Genetics of Parenthood

Topics: Chromosome, Gene, Genetics Pages: 5 (1358 words) Published: February 26, 2013
The Genetics of Parenthood

Why do people, even closely related people, look slightly different from each other? The reason for these differences in physical characteristics, or appearance, (called phenotype) is the different combination of genes (the genotype) possessed by each individual. All of your genes are segments of DNA located on your chromosomes. To illustrate the tremendous variety possible when you begin to combine genes, you and a classmate will establish the genotypes for a potential offspring. Your baby will receive a random combination of genes that each of you, as genetic parents, will contribute. Each normal human being has 46 chromosomes (23 pairs, which we call diploid or 2n) in each body cell. One pair of your chromosomes primarily determines your sex, thus, this pair is called the sex chromosomes. The other 22 pairs carry all the other genes that automatically determine everything else about you, thus, they are called autosomes. In forming the gametes (egg or sperm), one of each chromosome pair will be given by each parent, so these cells, or gametes, have only 23 single chromosomes (haploid or n). In this way, you contribute half of the genetic information (genotype) for the child; your partner will contribute the other half. Because we don't know your real genotype, we'll assume that you and your partner are heterozygous for every facial trait; heterozygous means that in each of your body cells you carry one copy of the gene for one type of body trait and another copy of the gene for a slight difference in that trait. Which one of the two available copies you contribute to your baby through sperm and egg is random, like flipping a coin.
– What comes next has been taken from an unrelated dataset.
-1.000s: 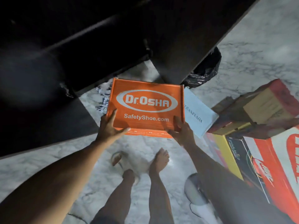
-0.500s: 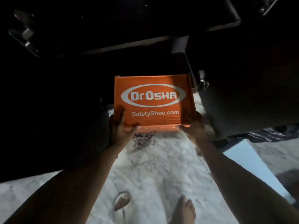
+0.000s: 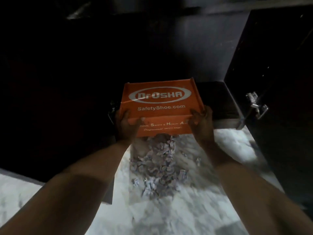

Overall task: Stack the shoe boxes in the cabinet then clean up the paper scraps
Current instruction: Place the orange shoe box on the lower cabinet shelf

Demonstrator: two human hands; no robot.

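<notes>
An orange shoe box (image 3: 160, 103) with a white oval logo sits at the mouth of the dark cabinet (image 3: 216, 102), its far end inside. My left hand (image 3: 126, 125) grips its near left corner and my right hand (image 3: 202, 123) grips its near right corner. A pile of torn paper scraps (image 3: 159, 165) lies on the white marble floor (image 3: 172, 216) just below the box, between my forearms. The cabinet's inside is too dark to show other boxes.
An open dark cabinet door (image 3: 274, 85) stands at the right, with a metal hinge (image 3: 255, 106) by its lower edge. Another dark door panel (image 3: 50, 102) fills the left side.
I have carried the orange box forward from over the floor into the cabinet opening. The view swung away from the other shoe boxes, and the paper scraps came into sight.
</notes>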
In this lab, we are keeping it simple - there are only 30 gene pairs and 30 inheritable traits represented, but in reality there are thousands of different gene pairs, and so there are millions of possible gene combinations!

Several inheritance patterns are represented in this simulation. Inheritance patterns of the traits used in this simulation have been simplified to serve as a model; actual inheritance is far more complex.

• 2 coins (for mother and father gamete contribution)
• Drawing paper or white boards
• Pens/crayons


Record all your work on each parent's data sheet.
1. First, determine your baby's gender. Remember, this is determined entirely by the father. The mother always contributes an X sex chromosome to the child. Heads = X chromosome, so the child is a GIRL (an XX genotype) Tails = Y chromosome, so the child is a BOY (an XY genotype) Fill in the results on your data sheet.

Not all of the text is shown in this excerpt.